How to complete this task
Search the data below for "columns" and report how many lines contain it, with no other text.
______
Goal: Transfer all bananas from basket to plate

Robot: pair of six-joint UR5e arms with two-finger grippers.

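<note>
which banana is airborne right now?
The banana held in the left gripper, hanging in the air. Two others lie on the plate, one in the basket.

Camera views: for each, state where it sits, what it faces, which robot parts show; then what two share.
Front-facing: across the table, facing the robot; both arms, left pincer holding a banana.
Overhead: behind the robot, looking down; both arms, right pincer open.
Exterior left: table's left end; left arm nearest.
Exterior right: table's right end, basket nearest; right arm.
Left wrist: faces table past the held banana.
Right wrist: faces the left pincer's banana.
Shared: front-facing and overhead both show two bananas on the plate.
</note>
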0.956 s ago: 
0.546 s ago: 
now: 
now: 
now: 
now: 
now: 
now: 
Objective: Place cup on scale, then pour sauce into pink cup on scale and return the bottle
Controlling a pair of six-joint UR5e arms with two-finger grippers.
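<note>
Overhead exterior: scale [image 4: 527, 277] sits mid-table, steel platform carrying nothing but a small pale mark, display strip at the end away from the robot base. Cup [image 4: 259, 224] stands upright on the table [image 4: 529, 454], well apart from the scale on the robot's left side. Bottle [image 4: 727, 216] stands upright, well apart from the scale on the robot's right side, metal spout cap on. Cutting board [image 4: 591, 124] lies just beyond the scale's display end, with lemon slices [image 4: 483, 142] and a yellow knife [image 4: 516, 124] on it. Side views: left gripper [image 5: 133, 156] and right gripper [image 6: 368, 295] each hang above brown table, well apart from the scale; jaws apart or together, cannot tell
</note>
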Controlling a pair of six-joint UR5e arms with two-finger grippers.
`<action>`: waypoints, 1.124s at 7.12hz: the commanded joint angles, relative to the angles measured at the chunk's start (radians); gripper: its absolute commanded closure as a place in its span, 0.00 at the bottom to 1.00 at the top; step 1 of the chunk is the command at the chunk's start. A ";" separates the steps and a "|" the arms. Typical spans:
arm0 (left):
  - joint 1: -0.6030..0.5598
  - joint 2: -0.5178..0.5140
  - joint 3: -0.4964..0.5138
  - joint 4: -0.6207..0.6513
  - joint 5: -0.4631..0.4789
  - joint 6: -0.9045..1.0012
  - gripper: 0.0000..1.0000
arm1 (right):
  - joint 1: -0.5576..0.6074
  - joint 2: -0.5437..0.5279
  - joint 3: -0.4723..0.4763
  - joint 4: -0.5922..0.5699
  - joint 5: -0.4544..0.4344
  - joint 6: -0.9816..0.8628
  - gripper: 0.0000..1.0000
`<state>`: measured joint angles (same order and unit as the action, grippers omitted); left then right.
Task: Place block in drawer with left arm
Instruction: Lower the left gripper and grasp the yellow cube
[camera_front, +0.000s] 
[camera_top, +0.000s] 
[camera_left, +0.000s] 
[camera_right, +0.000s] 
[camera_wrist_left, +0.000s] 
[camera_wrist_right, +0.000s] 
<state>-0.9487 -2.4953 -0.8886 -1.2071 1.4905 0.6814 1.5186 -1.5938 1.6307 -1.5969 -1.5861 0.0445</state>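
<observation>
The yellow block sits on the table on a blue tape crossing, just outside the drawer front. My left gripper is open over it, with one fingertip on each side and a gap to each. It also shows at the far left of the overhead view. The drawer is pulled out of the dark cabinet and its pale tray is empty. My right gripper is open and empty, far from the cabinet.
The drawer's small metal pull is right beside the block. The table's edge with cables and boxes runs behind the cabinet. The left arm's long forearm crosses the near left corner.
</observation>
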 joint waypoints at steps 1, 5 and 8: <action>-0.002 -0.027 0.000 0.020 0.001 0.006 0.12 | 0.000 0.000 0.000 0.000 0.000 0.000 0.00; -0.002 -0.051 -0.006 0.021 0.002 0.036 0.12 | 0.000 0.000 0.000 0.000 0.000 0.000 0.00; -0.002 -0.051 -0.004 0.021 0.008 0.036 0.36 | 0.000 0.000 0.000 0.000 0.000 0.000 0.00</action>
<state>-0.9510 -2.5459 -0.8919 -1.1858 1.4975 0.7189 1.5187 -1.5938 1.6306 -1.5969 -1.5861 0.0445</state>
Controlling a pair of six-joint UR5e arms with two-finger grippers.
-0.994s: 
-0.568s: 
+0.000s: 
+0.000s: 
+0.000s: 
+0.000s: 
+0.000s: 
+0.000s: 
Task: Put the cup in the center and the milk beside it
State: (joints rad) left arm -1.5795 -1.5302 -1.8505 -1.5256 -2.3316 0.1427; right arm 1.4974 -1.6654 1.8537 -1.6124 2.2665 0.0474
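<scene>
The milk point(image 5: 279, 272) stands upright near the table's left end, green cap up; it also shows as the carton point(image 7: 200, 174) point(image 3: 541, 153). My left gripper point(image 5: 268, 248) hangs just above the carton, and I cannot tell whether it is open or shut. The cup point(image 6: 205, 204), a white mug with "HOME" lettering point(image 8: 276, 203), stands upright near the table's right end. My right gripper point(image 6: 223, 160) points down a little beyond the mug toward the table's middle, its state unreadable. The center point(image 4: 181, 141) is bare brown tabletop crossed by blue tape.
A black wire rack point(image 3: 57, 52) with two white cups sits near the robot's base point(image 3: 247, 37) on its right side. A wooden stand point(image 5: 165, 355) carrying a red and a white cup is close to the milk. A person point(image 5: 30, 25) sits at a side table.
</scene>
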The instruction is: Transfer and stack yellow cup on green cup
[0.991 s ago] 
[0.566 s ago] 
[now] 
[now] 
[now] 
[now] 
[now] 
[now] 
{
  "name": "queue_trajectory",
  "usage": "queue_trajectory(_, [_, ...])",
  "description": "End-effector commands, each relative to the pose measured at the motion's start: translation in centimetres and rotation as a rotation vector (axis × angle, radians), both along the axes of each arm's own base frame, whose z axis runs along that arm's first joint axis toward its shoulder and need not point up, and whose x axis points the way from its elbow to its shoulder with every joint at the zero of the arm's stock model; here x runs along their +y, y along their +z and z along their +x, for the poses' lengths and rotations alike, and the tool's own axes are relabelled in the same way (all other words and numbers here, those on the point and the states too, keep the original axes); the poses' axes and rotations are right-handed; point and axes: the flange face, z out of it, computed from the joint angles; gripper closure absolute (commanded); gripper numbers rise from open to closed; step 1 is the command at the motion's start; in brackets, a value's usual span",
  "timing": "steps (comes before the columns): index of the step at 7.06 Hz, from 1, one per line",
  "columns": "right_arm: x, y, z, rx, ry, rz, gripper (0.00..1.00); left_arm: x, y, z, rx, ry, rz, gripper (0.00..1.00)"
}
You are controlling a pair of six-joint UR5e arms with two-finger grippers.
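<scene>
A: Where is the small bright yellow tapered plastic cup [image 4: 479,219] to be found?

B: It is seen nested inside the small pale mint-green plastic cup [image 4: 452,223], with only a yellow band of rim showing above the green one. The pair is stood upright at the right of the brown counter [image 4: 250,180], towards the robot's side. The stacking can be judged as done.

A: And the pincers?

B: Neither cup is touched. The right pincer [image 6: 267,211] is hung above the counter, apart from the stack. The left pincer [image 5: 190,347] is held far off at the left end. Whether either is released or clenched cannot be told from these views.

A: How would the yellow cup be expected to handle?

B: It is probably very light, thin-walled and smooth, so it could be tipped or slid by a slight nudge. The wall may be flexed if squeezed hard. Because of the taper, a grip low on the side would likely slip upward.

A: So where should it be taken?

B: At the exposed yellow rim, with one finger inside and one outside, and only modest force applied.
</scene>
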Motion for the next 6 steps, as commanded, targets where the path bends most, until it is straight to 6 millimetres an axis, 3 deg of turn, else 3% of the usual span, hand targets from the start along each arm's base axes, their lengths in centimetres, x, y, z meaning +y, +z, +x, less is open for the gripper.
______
Exercise output
2